Aim of the task:
Please tally the lines in the material below that contain the word "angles", and give the count only.
[Start of section]
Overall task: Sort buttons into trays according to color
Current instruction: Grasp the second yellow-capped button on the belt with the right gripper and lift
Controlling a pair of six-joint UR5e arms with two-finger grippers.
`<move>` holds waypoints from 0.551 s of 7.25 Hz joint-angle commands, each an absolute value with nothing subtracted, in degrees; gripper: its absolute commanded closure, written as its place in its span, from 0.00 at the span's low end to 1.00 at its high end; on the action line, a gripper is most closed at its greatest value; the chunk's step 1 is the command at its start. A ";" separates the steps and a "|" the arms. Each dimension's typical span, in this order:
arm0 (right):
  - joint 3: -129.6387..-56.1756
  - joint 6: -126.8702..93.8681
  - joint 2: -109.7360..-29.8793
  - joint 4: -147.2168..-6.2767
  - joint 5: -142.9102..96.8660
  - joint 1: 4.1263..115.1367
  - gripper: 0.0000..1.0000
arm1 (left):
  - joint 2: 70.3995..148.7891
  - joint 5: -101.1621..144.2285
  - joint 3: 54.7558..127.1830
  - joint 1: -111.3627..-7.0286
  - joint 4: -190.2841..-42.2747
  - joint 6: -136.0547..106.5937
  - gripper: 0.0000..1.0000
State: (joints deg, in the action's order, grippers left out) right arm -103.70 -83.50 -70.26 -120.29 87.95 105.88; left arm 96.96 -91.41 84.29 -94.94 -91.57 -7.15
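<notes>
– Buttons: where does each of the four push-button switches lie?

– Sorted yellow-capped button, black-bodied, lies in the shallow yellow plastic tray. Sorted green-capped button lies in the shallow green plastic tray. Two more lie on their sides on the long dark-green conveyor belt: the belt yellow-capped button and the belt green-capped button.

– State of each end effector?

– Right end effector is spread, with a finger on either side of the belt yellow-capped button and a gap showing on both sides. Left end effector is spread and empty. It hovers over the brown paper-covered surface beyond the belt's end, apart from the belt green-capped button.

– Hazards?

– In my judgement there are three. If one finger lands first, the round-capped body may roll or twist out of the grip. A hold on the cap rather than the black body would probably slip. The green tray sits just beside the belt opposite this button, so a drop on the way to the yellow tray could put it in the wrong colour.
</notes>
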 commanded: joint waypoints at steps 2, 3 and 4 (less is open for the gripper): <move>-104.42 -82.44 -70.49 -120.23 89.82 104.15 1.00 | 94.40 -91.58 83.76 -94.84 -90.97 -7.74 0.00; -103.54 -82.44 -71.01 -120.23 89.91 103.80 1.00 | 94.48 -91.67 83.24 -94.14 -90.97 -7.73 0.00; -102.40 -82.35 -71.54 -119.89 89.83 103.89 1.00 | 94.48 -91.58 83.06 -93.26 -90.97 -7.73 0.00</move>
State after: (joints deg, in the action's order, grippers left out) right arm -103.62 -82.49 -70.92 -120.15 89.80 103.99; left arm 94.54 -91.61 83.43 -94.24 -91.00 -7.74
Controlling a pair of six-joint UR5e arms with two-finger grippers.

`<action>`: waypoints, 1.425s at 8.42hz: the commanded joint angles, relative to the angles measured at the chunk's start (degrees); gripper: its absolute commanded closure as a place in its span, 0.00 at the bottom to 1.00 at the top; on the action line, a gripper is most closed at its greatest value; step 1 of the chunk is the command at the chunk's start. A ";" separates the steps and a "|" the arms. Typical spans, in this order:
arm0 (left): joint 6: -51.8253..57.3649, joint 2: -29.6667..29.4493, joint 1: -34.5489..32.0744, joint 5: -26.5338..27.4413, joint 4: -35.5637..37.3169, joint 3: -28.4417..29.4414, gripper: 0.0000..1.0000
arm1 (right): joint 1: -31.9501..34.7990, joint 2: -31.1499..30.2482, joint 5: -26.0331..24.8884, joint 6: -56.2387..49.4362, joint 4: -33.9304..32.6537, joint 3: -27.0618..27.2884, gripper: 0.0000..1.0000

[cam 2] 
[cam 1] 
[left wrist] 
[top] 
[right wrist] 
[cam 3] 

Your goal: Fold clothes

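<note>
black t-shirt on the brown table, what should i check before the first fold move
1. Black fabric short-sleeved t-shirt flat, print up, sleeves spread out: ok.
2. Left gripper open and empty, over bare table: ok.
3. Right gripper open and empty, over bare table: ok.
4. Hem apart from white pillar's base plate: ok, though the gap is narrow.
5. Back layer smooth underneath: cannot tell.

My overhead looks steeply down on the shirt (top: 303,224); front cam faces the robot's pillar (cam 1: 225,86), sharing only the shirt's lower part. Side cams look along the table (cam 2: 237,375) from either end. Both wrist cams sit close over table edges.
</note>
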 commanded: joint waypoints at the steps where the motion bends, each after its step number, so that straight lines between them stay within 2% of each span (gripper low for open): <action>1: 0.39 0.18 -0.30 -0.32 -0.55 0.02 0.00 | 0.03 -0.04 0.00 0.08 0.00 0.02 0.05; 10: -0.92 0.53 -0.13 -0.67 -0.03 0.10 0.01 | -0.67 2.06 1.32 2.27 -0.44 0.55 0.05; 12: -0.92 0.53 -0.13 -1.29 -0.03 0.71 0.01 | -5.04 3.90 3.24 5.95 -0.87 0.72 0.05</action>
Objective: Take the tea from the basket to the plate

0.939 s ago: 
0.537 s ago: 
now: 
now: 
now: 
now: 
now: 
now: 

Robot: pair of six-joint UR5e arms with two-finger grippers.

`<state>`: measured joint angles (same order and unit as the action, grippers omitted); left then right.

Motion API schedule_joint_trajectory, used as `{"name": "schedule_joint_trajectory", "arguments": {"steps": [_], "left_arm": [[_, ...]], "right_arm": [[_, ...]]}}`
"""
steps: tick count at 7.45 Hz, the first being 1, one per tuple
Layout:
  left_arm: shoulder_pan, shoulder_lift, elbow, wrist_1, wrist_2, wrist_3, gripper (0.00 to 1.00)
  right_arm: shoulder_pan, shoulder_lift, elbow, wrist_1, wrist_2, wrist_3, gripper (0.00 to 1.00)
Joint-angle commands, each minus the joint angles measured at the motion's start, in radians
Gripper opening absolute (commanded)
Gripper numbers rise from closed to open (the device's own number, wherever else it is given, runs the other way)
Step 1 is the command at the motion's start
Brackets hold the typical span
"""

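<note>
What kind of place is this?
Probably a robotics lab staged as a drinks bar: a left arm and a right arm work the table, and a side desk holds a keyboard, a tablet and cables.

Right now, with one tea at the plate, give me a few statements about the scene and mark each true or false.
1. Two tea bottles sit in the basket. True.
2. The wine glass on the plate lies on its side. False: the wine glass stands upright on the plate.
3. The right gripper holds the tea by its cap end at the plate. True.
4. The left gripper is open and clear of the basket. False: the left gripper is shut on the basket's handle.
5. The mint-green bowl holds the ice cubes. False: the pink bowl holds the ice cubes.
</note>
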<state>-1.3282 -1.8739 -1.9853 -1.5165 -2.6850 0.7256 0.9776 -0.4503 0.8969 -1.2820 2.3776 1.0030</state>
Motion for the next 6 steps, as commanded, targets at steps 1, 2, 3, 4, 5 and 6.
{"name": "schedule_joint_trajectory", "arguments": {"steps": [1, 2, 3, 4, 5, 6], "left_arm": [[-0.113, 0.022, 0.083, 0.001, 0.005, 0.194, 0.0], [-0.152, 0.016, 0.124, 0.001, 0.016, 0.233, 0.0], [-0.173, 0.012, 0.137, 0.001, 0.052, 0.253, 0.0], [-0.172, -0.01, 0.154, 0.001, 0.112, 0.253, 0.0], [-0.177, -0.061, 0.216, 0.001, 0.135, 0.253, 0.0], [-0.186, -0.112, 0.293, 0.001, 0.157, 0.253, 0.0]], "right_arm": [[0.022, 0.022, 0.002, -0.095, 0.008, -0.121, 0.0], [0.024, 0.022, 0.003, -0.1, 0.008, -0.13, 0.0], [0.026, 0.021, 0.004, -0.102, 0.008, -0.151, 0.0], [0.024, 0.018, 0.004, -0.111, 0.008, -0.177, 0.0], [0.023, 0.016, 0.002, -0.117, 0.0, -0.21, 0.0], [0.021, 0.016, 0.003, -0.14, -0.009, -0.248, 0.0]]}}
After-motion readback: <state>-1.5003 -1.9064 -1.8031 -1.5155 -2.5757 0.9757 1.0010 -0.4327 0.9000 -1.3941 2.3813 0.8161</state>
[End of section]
Exercise solution:
3